Turing Data Study Groups: KE Award Winners

Guest blog from The Alan Turing Institute

Turing Data Study Groups (DSGs) are intensive collaborative hackathon-type-events hosted by the Alan Turing Institute, the UK National Institute for Data Science and Artificial Intelligence. The concept for DSGs was developed in 2016 by Dr Sebastian Vollmer along with Alan Turing Institute colleagues and it builds on the successful 1968 Mathematics Study Group concept. 

 

While the Turing’s DSGs have evolved, at their heart is the continued aim to bring together organisations from industry, government, and the third sector with talented multi-disciplinary researchers. Organisations act as DSG ‘Challenge Owners’ (COs) who put forward real-world problems to be tackled by small groups of gifted and carefully selected researchers. Researchers brainstorm and engineer and refine data science solutions, before presenting their work back to the COs.
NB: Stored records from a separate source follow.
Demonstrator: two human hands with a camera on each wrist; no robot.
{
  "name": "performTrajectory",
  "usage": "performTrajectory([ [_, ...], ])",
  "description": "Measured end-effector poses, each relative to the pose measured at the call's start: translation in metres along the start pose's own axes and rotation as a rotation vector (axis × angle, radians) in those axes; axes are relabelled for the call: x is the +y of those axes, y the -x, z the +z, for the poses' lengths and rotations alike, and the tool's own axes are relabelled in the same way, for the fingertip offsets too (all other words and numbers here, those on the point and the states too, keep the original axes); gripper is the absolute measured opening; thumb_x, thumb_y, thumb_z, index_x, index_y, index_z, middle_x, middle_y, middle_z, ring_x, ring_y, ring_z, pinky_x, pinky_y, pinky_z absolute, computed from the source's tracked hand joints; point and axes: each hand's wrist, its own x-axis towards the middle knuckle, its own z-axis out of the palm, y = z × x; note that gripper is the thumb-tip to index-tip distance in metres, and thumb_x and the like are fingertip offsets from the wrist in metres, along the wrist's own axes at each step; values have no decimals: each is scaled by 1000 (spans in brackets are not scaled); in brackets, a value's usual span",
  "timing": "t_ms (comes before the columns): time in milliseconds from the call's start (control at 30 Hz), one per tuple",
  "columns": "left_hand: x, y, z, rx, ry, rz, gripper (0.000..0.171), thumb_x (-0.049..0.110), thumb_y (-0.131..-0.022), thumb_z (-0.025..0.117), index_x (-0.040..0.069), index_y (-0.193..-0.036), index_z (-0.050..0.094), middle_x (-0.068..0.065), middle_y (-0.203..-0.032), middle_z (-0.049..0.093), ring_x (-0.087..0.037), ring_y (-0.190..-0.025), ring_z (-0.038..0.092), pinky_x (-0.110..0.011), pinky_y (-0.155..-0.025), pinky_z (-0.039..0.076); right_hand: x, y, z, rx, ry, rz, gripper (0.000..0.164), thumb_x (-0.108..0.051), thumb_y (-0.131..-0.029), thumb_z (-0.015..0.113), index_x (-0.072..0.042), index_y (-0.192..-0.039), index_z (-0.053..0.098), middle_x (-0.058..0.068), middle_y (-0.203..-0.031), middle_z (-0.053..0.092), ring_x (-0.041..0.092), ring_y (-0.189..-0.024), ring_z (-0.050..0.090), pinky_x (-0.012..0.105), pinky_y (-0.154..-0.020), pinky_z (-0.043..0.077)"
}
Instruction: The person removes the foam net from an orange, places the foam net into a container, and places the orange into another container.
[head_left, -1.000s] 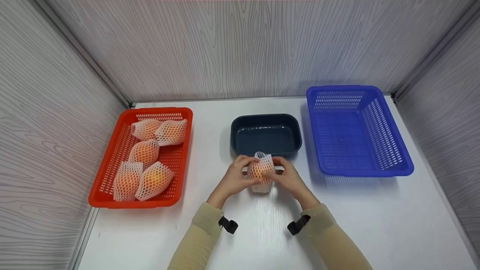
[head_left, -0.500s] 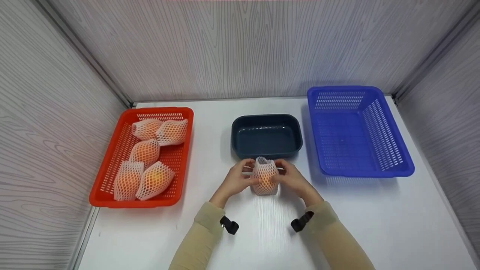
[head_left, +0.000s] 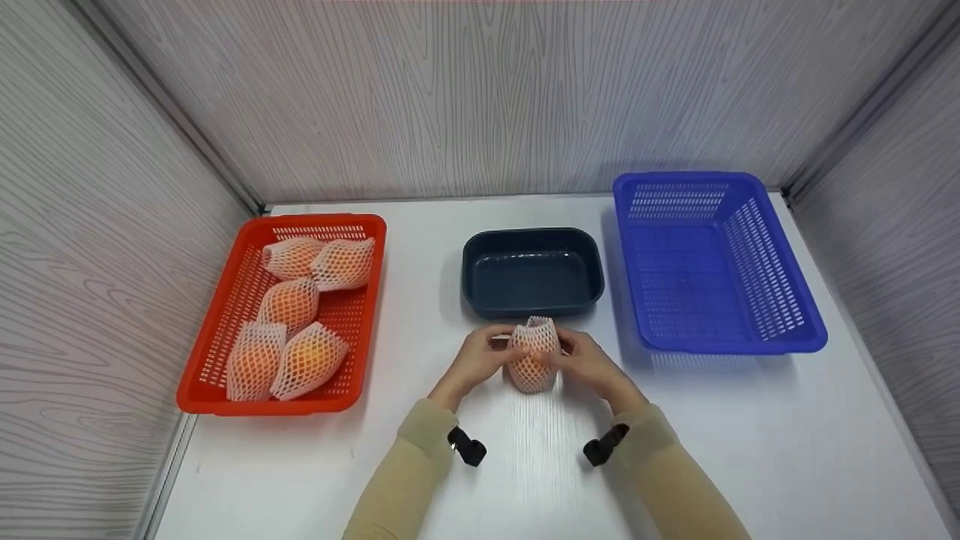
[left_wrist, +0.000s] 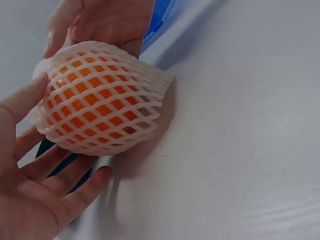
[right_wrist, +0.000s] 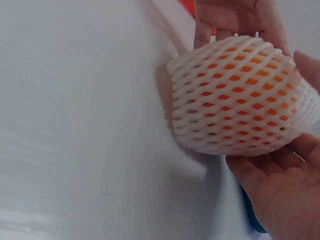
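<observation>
An orange fruit in a white foam net sleeve [head_left: 533, 369] stands over the white table in front of the dark dish, between both hands. My left hand [head_left: 480, 358] holds its left side, thumb on the near face and fingers behind. On the other side my right hand [head_left: 592, 366] grips the net the same way. In the left wrist view the net [left_wrist: 100, 100] wraps the fruit, with orange skin showing through the mesh; the left thumb presses its upper part. The right wrist view shows the sleeve's loose lower end [right_wrist: 185, 100] close to the table.
A dark blue-green dish [head_left: 532, 300] lies just beyond the hands. To the left stands a red basket [head_left: 352, 307] with several net-wrapped orange fruits [head_left: 289, 304]. A blue basket [head_left: 735, 346] with nothing in it stands on the right. Wood-grain panels enclose the back and sides.
The netted fruit has come slightly nearer and to the right, and from tilted with both hands around it now stands more upright. Both hands have shifted slightly with it; the baskets and dish have not moved.
</observation>
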Motion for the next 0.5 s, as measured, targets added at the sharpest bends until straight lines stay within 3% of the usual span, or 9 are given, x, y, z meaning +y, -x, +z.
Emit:
performTrajectory([
  [267, 4, -2, 3, 86, 70, 38, 29, 17, -83, 80, 1, -107, 73, -7, -108, 68, -23, -104, 63, -34, -88, 51, -11, -4, 6, 171, -12, 60, 33, -18, -94, 68, 0, -121, 68, 12, -114, 69, 20, -104, 62, 31, -92, 47],
  [367, 4, -1, 4, 69, 67, 42, 39, 18, -86, 77, 0, -119, 68, -10, -118, 65, -25, -112, 59, -35, -96, 48, -15, -6, 10, 260, 10, 78, 26, -14, -91, 70, 0, -113, 72, 12, -109, 71, 19, -100, 64, 29, -86, 49],
  [500, 2, 1, 6, 11, 38, -13, 53, 28, -93, 70, 2, -136, 55, -12, -127, 58, -25, -116, 56, -36, -96, 47, -19, -9, 15, 348, 40, 83, 21, -10, -87, 74, 0, -105, 75, 11, -102, 72, 17, -91, 64, 26, -77, 51],
])
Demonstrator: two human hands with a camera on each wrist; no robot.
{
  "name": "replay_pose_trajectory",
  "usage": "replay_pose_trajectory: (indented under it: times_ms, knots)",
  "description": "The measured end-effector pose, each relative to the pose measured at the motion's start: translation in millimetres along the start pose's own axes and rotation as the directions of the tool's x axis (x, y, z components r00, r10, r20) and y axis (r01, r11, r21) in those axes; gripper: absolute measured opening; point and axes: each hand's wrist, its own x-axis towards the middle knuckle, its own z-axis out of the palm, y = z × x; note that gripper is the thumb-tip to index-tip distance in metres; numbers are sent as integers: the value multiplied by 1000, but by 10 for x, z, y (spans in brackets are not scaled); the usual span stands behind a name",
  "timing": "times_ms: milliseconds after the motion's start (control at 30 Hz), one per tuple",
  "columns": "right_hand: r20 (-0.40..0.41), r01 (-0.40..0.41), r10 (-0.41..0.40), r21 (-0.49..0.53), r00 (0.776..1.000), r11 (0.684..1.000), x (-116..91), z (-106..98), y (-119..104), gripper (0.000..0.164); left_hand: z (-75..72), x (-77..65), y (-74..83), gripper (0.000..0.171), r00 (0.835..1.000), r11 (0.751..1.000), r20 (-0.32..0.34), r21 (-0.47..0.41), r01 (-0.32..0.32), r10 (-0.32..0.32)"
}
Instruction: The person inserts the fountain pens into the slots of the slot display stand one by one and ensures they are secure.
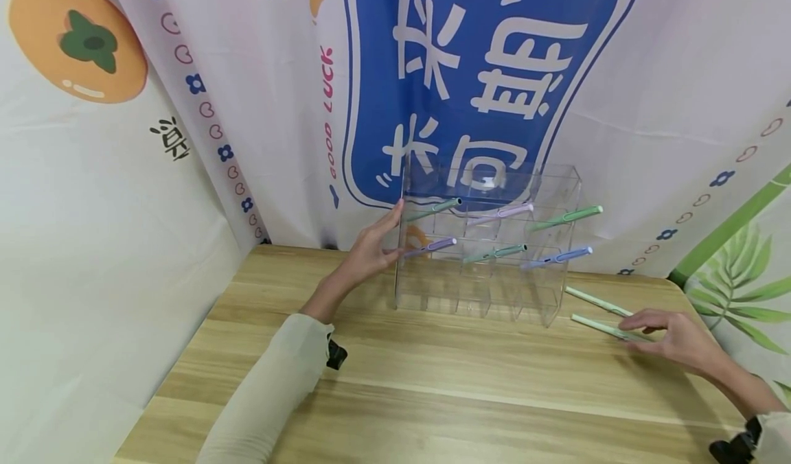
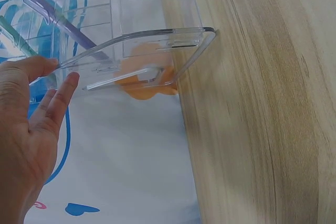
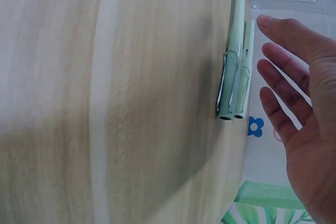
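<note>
A clear acrylic rack (image 1: 472, 305) with open compartments stands upright at the back of the table. My left hand (image 1: 371, 248) holds its left side panel, the thumb at the front edge and fingers along the outside. Capped pens slope out of its compartments: teal (image 1: 445, 206), lilac (image 1: 514, 211) and green (image 1: 575, 217) above, purple (image 1: 435, 246), dark teal (image 1: 502, 252) and blue (image 1: 565, 256) below. Right of the rack, two pale green pens (image 3: 237, 30) lie side by side on the table. Over their clip ends hovers my right hand (image 1: 680, 340), fingers apart and loosely bent.
The wooden table (image 1: 395, 395) meets a printed cloth (image 1: 290, 141) hanging right behind the rack. White cloth (image 1: 123, 258) also hangs along the left side. At the right, leaf-printed cloth (image 1: 741, 272) borders the table's corner.
</note>
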Motion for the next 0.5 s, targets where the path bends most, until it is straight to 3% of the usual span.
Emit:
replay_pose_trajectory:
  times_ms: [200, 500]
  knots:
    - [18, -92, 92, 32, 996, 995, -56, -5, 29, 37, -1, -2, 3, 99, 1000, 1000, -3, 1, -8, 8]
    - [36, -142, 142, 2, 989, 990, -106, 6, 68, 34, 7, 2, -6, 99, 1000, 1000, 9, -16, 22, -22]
DSGs are one of the flagship programmes the Turing uses to supports its aim of developing the leaders of the future. They offer training opportunities that are traditionally harder to come by. Participants are recruited from a broad spectrum of data science backgrounds and encouraged to join challenges which might be outside of their normal domain. Working in teams of around 10, there are lots of different experiences and perspectives to learn from. Included into this mix are the CO and DSG Principal Investigator (DSG PI) whose knowledge and contrasting perspectives of the challenge adds to create truly multidisciplinary teams. It is this intersection of industry and academia to solve real-world problems that form the basis of a unique learning environment.


One of the core features that make DSG special is how we prepare and design the challenge. The challenge is a framework for the participants to explore the data in any which way they choose. It should be broad enough to allow for multiple directions of exploration with as many different types of DS approaches, but constrained so that it guides participants towards answering the questions the CO is ultimately interested in.  There is no guarantee of a solution, just a report on what the data tells us, limitations and what could be done going forward to move closer to the answers the CO wants. It is a fine balancing act. 


In preparation for this, there is a process of transformation from a very business focused problem statement to an academic challenge. This process can be quite difficult for COs to realise – their primary motivation for solving the challenge is usually quite different to that of the researchers. But the definition of the challenge itself is only part of this transition. To help with this we have developed the DSG PI role, a training opportunity for post-doc level researchers.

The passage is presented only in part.